• WHAT IS REQUIRED: Look through the listing below for the line containing "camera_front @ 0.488". Copy it and each line after it up to and including the line containing "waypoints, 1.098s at", exactly, leaving out pictures.

• SUPPLIED DATA:
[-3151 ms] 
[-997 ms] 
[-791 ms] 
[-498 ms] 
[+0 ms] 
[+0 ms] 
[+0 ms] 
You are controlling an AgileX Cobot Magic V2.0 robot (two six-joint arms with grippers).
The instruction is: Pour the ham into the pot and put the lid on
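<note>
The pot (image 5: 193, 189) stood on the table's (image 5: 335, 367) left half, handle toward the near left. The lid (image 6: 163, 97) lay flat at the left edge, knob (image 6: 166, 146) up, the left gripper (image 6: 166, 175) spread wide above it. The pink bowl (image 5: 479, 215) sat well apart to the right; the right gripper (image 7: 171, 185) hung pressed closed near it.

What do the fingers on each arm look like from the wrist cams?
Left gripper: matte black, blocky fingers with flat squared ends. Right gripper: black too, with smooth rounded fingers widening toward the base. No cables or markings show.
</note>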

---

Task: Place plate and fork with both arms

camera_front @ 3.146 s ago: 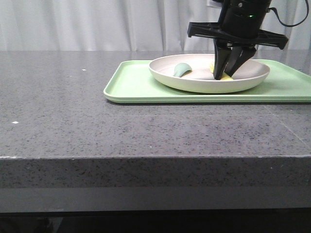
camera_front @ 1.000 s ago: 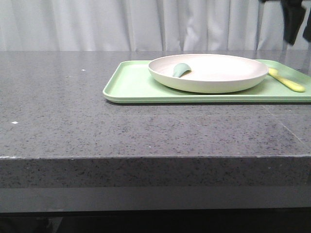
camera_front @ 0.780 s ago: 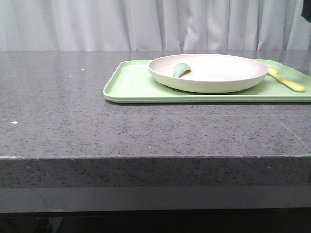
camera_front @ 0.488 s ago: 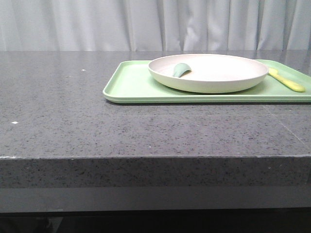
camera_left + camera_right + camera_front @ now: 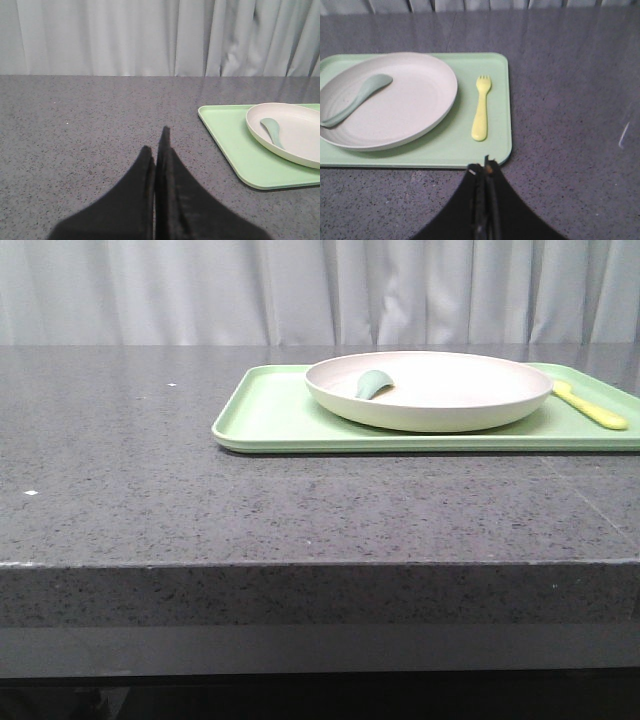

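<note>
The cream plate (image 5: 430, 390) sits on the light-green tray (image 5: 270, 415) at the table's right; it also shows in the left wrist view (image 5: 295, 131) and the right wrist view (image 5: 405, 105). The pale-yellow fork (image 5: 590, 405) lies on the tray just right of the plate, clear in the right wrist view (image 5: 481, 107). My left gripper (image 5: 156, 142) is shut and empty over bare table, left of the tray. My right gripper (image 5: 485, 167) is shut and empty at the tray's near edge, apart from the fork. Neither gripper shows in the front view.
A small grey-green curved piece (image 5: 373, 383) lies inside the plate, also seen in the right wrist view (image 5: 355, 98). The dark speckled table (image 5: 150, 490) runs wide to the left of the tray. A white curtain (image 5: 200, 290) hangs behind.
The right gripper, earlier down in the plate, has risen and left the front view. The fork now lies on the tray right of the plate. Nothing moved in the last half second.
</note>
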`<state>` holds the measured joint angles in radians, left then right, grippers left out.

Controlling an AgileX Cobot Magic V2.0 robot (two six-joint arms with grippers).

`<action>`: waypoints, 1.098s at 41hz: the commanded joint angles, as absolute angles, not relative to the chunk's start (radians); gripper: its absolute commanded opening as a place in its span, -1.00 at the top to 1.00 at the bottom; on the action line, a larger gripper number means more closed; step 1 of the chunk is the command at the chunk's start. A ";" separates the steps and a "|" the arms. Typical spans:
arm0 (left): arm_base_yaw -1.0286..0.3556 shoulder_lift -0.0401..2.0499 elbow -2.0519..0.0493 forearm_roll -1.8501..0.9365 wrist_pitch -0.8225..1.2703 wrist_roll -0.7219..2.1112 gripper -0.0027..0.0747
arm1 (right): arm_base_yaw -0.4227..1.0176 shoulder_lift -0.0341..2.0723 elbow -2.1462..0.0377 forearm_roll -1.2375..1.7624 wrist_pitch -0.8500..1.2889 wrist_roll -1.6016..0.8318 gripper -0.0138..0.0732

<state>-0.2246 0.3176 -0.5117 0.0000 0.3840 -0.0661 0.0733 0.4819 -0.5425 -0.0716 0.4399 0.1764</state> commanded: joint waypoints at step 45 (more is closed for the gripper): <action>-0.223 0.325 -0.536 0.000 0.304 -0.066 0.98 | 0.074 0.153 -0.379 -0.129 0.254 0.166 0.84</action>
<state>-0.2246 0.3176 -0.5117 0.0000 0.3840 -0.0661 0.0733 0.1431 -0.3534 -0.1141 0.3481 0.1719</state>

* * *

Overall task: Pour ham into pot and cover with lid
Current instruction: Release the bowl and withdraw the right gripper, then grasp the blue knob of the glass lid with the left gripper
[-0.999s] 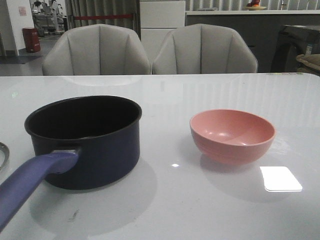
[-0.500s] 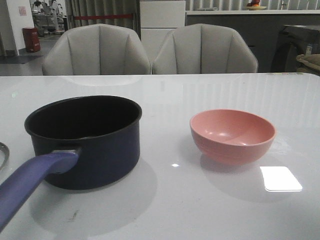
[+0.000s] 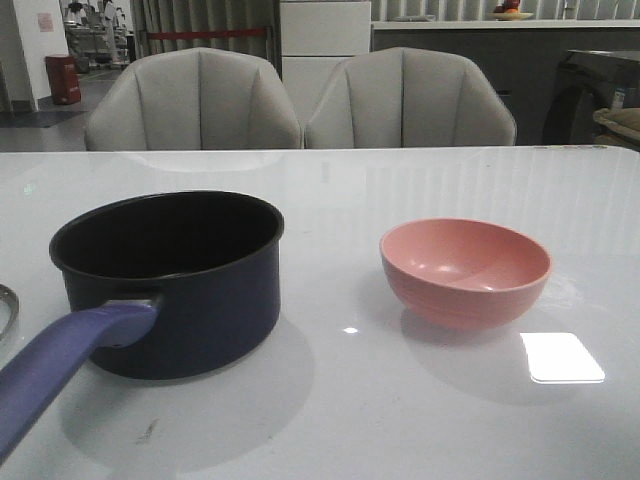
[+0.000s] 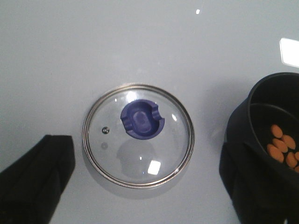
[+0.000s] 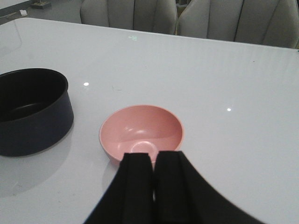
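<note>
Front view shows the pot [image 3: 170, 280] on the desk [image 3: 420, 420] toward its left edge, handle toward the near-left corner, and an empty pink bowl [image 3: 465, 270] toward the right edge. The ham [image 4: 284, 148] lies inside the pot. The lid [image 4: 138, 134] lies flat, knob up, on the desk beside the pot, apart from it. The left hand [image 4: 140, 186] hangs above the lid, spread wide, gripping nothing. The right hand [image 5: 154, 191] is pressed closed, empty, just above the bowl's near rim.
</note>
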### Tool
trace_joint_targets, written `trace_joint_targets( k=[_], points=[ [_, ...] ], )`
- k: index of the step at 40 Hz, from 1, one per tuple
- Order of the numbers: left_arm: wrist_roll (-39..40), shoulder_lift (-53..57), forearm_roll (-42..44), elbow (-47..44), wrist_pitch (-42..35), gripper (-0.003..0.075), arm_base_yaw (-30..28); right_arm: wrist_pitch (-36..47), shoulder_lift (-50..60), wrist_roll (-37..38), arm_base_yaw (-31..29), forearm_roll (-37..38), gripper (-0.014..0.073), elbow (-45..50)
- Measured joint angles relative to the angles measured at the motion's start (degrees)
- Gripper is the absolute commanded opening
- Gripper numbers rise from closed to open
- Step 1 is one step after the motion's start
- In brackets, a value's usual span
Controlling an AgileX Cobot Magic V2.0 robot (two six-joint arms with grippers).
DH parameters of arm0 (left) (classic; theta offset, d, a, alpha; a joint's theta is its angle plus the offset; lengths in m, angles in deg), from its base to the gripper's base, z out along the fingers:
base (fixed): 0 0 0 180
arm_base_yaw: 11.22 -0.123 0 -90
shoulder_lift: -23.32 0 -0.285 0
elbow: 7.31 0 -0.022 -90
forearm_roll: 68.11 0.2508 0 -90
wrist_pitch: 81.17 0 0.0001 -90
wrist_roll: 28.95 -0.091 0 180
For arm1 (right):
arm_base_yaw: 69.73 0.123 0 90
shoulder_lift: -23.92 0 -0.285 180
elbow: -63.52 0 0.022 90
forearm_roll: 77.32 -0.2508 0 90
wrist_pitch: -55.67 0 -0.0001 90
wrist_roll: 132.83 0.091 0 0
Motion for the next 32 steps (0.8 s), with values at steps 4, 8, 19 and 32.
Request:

• COMPLETED EXERCISE:
camera_front @ 0.488 s ago: 
camera_left + camera_right + camera_front @ now: 

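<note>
The cream plate (image 5: 430, 390) sits on the light-green tray (image 5: 270, 415) at the table's right; it also shows in the left wrist view (image 5: 295, 131) and the right wrist view (image 5: 405, 105). The pale-yellow fork (image 5: 590, 405) lies on the tray just right of the plate, clear in the right wrist view (image 5: 481, 107). My left gripper (image 5: 156, 142) is shut and empty over bare table, left of the tray. My right gripper (image 5: 485, 167) is shut and empty at the tray's near edge, apart from the fork. Neither gripper shows in the front view.
A small grey-green curved piece (image 5: 373, 383) lies inside the plate, also seen in the right wrist view (image 5: 355, 98). The dark speckled table (image 5: 150, 490) runs wide to the left of the tray. A white curtain (image 5: 200, 290) hangs behind.
The right gripper, earlier down in the plate, has risen and left the front view. The fork now lies on the tray right of the plate. Nothing moved in the last half second.
</note>
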`<state>` holds the measured joint angles in radians, left then right, grippers left out.

Controlling an AgileX Cobot Magic V2.0 robot (two six-joint arms with grippers).

`<action>`: waypoints, 1.098s at 41hz: the commanded joint angles, as absolute angles, not relative to the chunk's start (radians); gripper: its absolute commanded opening as a place in its span, -1.00 at the top to 1.00 at the bottom; on the action line, a larger gripper number means more closed; step 1 of the chunk is the command at the chunk's start. A ";" separates the steps and a "|" the arms. Typical spans:

What was requested is fully covered by this answer.